◆ Your objective ◆
In the data that follows, how many lines include the string "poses"? Answer with the number alone.

◆ Excerpted records ◆
#####

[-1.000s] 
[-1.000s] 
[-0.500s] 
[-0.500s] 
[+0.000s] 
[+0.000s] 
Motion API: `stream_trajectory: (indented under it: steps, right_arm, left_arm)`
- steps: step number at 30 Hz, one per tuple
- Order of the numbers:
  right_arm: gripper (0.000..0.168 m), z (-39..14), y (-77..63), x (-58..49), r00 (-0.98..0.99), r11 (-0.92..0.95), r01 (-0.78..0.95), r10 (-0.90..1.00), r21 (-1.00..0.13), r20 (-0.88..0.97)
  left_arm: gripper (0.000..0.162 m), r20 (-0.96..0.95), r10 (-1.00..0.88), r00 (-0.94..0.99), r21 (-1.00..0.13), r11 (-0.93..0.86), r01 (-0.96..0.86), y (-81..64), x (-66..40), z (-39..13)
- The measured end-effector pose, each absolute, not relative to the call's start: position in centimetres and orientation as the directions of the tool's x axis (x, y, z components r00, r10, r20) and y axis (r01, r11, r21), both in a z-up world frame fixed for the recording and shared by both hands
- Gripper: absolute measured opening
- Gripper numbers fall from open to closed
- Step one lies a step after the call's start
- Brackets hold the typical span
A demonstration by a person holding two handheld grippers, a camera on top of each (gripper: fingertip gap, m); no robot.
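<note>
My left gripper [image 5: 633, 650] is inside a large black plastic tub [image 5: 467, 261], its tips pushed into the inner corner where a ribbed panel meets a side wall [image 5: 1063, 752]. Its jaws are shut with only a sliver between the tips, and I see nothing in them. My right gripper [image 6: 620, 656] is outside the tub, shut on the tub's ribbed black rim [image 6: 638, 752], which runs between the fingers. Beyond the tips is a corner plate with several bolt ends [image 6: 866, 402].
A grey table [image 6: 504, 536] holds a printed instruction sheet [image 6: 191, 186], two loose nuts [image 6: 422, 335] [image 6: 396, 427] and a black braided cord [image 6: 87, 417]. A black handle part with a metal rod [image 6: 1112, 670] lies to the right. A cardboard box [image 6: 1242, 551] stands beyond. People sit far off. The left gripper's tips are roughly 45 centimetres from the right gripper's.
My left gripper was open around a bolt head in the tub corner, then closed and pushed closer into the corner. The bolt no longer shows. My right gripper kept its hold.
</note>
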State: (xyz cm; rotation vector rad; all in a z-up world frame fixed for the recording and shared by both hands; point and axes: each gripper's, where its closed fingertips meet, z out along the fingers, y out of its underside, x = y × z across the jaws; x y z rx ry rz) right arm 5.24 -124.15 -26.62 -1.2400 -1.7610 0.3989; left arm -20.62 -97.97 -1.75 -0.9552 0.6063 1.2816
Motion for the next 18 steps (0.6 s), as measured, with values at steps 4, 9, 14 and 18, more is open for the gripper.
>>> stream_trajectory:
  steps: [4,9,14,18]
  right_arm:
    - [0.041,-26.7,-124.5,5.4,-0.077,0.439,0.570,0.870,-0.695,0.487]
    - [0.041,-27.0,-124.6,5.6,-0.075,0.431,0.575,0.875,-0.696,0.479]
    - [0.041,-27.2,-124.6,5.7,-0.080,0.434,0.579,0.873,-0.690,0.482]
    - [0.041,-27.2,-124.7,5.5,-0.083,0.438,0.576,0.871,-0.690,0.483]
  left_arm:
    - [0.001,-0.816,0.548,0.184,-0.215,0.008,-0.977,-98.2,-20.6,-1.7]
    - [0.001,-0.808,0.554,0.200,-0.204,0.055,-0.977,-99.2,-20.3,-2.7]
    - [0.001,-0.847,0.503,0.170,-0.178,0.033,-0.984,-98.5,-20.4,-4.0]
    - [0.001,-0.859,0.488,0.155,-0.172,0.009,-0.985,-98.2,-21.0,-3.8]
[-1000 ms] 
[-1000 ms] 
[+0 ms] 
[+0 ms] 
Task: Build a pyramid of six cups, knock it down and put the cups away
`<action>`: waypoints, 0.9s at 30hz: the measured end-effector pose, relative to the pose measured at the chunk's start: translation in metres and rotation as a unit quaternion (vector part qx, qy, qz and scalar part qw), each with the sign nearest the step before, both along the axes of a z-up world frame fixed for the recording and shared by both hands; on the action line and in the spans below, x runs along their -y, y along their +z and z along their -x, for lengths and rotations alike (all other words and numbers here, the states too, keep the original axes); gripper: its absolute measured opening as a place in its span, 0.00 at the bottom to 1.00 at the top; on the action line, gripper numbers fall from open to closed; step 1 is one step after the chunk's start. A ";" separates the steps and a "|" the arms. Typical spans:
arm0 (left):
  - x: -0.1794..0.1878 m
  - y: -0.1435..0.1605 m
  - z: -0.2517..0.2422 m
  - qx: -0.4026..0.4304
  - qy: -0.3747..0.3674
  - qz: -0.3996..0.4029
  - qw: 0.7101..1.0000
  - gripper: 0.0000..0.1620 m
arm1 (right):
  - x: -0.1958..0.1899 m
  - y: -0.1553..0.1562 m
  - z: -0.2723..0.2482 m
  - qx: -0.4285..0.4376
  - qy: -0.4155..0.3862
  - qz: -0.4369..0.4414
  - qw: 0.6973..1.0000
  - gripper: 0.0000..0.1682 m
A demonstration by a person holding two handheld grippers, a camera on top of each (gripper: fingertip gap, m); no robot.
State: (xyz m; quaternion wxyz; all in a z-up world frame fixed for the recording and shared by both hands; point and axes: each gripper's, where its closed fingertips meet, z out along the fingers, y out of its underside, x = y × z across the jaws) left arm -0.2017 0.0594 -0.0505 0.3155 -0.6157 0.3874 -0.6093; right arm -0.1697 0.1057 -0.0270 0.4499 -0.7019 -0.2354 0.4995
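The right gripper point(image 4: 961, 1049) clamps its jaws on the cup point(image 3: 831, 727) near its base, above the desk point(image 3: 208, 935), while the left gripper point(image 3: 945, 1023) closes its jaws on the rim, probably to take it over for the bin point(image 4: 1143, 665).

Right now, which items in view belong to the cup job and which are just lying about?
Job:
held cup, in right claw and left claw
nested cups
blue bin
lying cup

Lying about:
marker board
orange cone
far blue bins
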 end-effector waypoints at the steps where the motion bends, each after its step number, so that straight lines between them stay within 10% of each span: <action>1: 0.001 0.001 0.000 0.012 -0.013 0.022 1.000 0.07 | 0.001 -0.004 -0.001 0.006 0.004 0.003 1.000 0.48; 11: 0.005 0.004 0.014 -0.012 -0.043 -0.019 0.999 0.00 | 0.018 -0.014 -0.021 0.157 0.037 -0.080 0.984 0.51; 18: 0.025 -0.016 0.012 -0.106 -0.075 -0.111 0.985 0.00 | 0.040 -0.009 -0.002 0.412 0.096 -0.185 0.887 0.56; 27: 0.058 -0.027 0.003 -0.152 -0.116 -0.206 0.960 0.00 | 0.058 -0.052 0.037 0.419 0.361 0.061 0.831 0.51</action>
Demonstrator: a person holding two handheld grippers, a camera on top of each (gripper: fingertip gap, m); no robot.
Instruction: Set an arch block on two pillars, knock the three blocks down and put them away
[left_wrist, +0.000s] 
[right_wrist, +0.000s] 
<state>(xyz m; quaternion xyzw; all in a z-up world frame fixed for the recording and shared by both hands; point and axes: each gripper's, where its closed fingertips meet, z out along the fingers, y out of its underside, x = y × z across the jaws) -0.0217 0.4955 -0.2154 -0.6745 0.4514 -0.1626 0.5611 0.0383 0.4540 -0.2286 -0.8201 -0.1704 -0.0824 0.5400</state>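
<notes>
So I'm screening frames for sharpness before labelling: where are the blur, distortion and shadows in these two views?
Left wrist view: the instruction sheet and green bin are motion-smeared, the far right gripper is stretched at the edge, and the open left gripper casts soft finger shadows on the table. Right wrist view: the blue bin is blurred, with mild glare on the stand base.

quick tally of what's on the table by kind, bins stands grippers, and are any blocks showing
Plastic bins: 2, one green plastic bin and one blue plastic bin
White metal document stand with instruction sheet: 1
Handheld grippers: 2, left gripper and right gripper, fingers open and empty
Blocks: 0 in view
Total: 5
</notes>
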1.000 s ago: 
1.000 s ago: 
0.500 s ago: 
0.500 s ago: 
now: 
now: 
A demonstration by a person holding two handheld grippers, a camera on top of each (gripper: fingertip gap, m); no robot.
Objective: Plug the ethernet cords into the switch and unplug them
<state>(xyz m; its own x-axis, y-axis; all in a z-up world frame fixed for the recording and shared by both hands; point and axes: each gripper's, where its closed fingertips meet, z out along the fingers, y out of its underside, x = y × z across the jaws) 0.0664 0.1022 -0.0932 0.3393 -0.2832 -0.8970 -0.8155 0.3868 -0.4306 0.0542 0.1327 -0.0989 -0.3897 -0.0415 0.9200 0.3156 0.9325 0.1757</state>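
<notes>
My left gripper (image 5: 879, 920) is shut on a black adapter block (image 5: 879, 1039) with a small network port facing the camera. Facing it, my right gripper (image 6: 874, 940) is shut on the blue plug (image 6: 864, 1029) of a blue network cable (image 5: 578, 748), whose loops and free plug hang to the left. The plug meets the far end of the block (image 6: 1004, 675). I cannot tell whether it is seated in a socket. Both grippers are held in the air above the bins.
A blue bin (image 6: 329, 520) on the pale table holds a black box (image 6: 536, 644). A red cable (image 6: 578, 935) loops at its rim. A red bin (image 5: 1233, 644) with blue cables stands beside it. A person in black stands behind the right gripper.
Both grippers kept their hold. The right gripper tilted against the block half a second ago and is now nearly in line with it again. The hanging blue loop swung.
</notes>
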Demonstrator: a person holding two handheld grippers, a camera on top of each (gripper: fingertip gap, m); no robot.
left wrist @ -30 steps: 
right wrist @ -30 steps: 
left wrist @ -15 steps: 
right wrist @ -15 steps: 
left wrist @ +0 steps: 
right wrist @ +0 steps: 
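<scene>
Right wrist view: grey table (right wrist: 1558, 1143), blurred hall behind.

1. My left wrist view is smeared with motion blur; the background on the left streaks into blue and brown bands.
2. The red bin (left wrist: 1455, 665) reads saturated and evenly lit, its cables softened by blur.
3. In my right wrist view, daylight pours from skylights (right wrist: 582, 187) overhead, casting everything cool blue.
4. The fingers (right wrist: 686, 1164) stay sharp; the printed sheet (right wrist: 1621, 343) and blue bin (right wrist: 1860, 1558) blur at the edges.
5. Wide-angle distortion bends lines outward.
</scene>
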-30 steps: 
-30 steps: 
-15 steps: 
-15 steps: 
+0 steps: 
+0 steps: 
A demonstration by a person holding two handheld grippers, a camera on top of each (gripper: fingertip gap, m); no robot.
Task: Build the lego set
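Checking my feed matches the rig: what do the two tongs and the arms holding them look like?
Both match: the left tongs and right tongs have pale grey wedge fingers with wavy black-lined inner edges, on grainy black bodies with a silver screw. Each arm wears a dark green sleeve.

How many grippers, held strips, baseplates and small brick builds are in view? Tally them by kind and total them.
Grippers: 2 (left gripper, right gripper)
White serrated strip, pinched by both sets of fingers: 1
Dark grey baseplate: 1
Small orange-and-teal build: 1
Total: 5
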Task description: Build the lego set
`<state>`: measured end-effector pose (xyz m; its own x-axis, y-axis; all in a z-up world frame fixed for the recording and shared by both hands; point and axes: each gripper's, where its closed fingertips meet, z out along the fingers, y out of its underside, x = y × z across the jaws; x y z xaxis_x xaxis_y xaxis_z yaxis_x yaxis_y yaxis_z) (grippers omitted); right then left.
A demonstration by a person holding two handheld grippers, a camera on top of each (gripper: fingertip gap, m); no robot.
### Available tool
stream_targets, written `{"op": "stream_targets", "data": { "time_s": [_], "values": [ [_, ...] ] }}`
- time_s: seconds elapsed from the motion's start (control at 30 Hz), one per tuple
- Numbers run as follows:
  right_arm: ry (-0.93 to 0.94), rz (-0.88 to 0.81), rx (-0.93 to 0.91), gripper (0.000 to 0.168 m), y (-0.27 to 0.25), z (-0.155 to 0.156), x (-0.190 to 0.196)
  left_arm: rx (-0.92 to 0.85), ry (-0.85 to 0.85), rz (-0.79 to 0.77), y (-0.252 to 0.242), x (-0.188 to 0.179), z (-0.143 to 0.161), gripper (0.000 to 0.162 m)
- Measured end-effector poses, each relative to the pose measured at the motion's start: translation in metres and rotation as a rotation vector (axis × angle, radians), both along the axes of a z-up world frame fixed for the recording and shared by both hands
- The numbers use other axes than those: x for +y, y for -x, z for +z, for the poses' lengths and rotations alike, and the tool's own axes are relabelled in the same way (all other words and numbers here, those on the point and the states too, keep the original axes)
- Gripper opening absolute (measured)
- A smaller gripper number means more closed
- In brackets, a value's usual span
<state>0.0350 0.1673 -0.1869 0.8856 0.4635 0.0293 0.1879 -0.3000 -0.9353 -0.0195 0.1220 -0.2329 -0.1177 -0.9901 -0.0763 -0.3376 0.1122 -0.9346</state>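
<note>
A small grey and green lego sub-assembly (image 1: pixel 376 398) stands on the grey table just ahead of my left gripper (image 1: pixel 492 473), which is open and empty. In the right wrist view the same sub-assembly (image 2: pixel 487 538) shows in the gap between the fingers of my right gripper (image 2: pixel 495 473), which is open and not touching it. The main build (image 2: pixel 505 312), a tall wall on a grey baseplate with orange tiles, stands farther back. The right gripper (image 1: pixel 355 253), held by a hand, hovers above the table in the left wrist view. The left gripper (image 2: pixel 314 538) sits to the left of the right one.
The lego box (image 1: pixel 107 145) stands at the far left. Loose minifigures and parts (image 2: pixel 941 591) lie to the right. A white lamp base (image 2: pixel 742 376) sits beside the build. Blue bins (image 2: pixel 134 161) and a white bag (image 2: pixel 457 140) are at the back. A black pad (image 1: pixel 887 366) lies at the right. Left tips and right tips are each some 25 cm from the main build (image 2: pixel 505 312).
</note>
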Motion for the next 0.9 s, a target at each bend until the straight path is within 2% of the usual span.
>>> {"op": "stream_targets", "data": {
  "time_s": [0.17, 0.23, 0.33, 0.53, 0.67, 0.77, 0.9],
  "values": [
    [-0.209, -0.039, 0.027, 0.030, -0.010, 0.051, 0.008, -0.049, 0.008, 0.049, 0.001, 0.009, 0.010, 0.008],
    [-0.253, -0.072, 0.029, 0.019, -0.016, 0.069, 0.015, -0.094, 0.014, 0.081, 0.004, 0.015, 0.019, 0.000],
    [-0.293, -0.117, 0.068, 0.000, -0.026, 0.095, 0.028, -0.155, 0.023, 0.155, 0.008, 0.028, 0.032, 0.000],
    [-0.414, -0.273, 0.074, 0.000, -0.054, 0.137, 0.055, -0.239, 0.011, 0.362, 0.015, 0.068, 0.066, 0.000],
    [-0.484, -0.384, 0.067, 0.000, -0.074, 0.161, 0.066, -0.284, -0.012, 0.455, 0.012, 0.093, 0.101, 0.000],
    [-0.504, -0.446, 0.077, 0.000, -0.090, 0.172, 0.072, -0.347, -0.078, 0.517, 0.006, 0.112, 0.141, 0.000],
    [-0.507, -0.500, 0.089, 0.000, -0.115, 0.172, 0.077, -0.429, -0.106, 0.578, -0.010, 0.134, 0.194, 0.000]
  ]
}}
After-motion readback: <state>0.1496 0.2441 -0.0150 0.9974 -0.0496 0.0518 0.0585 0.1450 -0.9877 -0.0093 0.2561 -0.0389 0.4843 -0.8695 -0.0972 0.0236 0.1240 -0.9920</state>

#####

◆ Finished exercise ◆
2